Eine beliebte Methode, Steuern zu sparen, bietet die Schenkung einer Immobilie zu Lebzeiten. Diese Vorgehensweise ermöglicht es, die zugesicherten Freibeträge mehrfach zu nutzen: Alle zehn Jahre können diese beansprucht werden. Die Immobilie wird so praktisch „häppchenweise“ vererbt. Für eine 800.000 Euro teure Immobilie etwa müssten dann über einen Schenkungszeitraum von mehr als zehn Jahren überhaupt keine Steuern bezahlt werden.

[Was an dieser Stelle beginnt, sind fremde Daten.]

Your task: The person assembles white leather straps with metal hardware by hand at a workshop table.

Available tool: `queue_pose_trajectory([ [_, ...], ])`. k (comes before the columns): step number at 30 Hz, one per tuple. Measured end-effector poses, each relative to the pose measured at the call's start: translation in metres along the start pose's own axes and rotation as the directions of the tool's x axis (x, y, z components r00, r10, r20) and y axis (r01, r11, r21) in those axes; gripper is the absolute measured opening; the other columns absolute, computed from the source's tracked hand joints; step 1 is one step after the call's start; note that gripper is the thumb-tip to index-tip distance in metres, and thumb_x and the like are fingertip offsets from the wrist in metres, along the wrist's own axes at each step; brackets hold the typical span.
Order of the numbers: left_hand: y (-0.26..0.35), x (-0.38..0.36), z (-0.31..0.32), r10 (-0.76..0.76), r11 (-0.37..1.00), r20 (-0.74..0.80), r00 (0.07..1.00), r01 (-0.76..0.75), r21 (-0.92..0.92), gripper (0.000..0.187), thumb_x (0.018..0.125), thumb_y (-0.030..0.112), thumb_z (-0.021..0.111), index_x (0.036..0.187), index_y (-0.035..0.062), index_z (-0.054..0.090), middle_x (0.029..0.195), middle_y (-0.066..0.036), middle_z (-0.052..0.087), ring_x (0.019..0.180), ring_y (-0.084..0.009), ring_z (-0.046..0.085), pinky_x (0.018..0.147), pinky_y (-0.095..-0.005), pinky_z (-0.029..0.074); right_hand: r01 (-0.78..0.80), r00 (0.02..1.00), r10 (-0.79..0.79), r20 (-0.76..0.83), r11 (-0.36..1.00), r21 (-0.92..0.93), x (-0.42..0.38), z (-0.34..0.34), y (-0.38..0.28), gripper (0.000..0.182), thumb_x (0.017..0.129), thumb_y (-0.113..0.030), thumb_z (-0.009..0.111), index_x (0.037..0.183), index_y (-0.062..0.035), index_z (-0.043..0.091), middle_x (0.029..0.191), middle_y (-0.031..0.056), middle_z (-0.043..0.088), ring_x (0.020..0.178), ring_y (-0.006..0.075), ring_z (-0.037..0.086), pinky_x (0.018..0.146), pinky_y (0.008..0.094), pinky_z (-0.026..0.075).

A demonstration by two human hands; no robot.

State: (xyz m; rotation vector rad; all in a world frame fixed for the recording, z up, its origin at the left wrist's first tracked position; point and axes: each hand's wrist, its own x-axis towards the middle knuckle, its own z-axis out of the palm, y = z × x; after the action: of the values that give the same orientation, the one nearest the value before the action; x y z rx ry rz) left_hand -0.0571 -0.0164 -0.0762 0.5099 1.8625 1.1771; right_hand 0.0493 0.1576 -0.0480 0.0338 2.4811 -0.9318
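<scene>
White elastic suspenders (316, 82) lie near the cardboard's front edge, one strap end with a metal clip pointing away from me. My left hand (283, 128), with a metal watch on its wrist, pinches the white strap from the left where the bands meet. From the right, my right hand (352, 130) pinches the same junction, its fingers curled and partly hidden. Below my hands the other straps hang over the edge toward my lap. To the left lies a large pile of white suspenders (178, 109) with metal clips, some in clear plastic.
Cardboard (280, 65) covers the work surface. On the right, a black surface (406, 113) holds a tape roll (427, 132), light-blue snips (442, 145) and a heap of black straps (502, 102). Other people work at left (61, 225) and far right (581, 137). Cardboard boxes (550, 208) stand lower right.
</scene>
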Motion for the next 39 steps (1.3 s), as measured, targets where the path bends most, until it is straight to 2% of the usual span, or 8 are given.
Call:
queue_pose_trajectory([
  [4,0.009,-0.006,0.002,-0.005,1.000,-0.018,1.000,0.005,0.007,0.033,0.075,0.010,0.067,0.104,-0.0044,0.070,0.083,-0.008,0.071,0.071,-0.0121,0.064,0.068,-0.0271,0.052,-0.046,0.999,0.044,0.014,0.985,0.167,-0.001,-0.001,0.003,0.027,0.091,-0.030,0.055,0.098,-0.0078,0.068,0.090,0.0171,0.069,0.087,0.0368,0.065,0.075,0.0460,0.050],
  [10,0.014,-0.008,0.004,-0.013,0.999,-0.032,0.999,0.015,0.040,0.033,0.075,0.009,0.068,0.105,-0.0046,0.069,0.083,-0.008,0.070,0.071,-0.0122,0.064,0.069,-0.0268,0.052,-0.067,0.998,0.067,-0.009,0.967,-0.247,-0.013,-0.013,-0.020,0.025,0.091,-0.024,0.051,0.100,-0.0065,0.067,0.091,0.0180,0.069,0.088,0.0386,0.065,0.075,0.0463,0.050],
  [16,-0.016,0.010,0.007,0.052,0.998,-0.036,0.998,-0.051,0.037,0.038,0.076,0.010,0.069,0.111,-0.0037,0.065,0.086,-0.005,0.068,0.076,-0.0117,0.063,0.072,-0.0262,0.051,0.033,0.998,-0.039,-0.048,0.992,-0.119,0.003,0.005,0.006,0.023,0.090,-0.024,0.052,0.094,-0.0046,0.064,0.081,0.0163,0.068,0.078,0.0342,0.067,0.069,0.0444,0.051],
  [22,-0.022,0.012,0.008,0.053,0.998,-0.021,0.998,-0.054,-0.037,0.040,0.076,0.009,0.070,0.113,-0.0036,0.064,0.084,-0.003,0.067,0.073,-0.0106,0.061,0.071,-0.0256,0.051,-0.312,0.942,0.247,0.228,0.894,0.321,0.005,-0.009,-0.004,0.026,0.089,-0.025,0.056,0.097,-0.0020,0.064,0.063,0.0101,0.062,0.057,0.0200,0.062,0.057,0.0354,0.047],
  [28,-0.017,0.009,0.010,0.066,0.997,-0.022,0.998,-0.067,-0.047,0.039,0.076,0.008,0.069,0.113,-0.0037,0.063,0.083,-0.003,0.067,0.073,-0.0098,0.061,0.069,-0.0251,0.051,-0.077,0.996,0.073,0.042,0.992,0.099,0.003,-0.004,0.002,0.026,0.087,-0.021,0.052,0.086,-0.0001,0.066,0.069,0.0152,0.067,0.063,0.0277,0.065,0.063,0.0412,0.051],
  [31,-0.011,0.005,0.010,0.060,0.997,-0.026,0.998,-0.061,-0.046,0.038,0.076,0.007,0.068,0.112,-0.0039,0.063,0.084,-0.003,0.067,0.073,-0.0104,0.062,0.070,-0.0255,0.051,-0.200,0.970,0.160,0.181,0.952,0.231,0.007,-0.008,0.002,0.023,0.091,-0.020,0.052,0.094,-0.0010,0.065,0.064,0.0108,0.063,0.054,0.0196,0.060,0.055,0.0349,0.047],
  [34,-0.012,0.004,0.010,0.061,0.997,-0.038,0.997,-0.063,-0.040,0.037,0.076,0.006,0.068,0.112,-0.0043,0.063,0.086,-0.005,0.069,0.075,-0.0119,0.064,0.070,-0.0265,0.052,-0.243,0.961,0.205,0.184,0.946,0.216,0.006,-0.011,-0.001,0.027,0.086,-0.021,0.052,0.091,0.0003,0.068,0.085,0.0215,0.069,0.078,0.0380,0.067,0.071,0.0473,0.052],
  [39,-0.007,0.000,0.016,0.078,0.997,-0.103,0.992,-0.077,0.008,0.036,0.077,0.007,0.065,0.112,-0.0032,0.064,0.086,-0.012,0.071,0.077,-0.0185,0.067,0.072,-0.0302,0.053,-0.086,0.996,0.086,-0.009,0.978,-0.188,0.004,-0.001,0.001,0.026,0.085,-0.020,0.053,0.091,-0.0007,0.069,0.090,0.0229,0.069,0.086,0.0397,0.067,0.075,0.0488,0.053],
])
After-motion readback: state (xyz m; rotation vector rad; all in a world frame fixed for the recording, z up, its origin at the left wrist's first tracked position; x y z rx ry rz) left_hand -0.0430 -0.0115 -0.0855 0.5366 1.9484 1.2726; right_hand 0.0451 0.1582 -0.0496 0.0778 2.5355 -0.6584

Wohnrecht auf Lebenszeit und Nießbrauchrecht für Erblasser

Die Erblasser können sich bei Schenkung nicht nur ein Wohnrecht bis ans Lebensende vertraglich sichern, sondern über das Nießbrauchrecht zusätzlich die Möglichkeit der Vermietung erwerben. Dieses würde am Ende sogar Einfluss auf die Wertermittlung der Immobilie haben und den Wert tendenziell mindern – mit einer daraus resultierenden verminderten Steuerlast.

Fazit: So ändert sich das Immobilien erben 2023

Zusammenfassend lässt sich feststellen, dass von den gesetzlichen Änderungen hauptsächlich Immobilien in bevorzugter Lage mit einem Wert über 500.000 Euro betroffen sind. Für die Mehrheit der vererbten Immobilien ändern sich die Rahmenbedingungen unwesentlich. Ohne Frage ist es empfehlenswert, beim Erben und Vererben von Immobilien immer eine Steuerberatung in Anspruch zu nehmen, um das steuerlich attraktivste Paket für die Erbberechtigten einer Immobilie zu schnüren. Am besten zu Lebzeiten der Erblasser.